"Texas Democrats and the Court Fight of 1937"
 
 
 

Synopsis

On several occasions in the twentieth century, Americans presidents, fresh from overwhelming electoral triumphs in which they supposedly received a mandate from the people, have miscalculated the prevailing public mood and suffered grievous political losses as a result. The first of these was Franklin Roosevelt.

As 1937 began, FDR seemed to be at the absolute pinnacle of power. Over the preceding four years he had dominated deliberations of Congress as no chief executive before had ever done. The result was a reworking of American government with the enactment of both the first and second New Deals. He had also remade the Democratic party, forging a new coalition of interests and voter blocs which returned the party of Jackson, Cleveland, and Wilson to dominance for the first time since the 1850s. Standing for a second term in 1936, Roosevelt had stated that the only real issue before voters was the New Deal. Did Americans want to follow the new path he had laid out or return to the smaller, less active and more conservative alternative of the Republican party they had rejected in 1932? In what amounted to a national plebiscite, Roosevelt won sixty-one percent of the popular vote and all but two states in the Electoral College.

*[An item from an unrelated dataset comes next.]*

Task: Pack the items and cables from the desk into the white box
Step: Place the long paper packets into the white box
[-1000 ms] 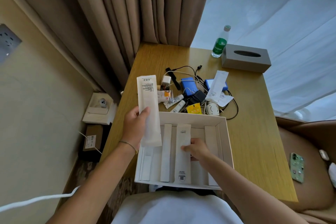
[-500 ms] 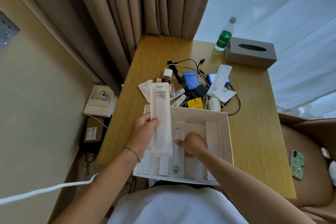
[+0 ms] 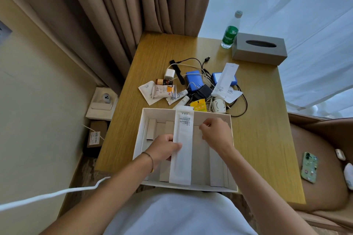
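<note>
The left hand (image 3: 165, 147) pinches the long white packet (image 3: 182, 145), probably light and floppy, mid-length over the white box (image 3: 232, 150); the right hand (image 3: 216, 135), fingers curled, seems empty.

The long white packet (image 3: 181, 147) hides the left hand's (image 3: 164, 148) fingers.

left hand (image 3: 165, 147): forearm reaching in from lower left, thin bracelet on wrist, fingers curled, gripping long flat white paper sleeve (image 3: 181, 147) by its left edge | right hand (image 3: 216, 134): forearm in from lower right, knuckles up, fingers curled downward, holding nothing visible
</note>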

Almost immediately, however, he miscalculated on a monumental scale with his proposal to reorganize the Supreme Court, which had become an institutional threat to the New Deal. The Court Fight, lasting almost six months during which the nationís attention was riveted on this battle between branches of the federal government, dealt his second administration a near fatal blow and marked the beginning of the end for the domestic revolution over which he had presided.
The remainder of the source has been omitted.